- [Task goal]:
Pull each line containing "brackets" out of the listing below.

-.-.-

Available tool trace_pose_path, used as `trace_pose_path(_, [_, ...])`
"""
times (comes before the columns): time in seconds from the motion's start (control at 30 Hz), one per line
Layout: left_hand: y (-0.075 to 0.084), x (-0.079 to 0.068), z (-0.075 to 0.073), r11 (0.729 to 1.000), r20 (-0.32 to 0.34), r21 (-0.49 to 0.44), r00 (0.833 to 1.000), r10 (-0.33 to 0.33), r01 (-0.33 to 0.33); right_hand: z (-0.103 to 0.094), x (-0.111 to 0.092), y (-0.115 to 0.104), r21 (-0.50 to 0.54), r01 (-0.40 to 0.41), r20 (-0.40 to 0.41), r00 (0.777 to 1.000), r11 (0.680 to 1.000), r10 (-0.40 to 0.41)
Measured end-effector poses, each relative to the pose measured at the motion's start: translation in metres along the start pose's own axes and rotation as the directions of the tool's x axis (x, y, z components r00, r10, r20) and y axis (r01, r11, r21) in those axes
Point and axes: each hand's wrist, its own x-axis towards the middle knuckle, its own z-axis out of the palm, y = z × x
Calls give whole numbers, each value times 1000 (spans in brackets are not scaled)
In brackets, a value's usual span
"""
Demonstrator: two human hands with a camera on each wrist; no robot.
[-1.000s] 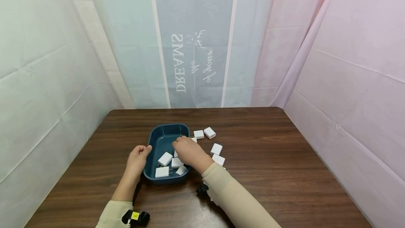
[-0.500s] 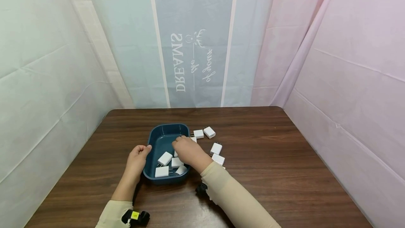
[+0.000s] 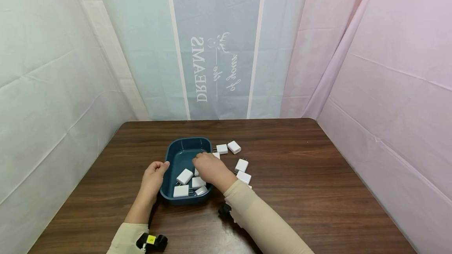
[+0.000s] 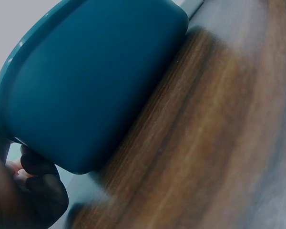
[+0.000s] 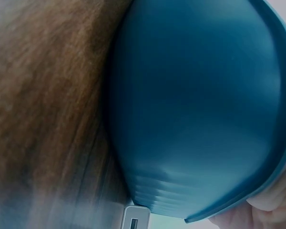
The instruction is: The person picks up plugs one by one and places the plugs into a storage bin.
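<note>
A dark blue rounded tray (image 3: 188,143) stands on the table with several white USB charger plugs inside, one a white charger (image 3: 181,191) near its front. My left hand (image 3: 152,175) pinches the tray's left rim between thumb and fingers; the left wrist view shows curled fingers (image 4: 40,186) at the tray's corner. My right hand (image 3: 212,169) reaches over the right rim, fingers curled and pointing down inside. Part of another charger (image 3: 196,171) shows beside it. What the right fingertips hold is hidden. In the right wrist view, fingers (image 5: 271,205) lie right at the rim.
Several more white chargers lie right of the tray, among them a charger (image 3: 234,147) at the back and a charger (image 3: 243,177) near the right forearm. The brown wooden table (image 3: 300,191) ends at a fabric backdrop (image 3: 219,50), with white cloth at both sides.
The charger in the tray's front right corner has tipped and turned slightly. Both hands and the tray have stayed in place.
</note>
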Motion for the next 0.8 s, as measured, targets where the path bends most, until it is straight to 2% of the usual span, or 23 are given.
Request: trace_pose_path(0.8, [1, 0, 0, 1000, -5, 4, 1000, -2, 2, -1, 0, 1, -13, 11, -9, 1000, 1000, -12])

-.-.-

- [Exercise answer]:
Calls give whole numbers, each value times 1000 (spans in brackets are not scaled)
In brackets, a value's usual span

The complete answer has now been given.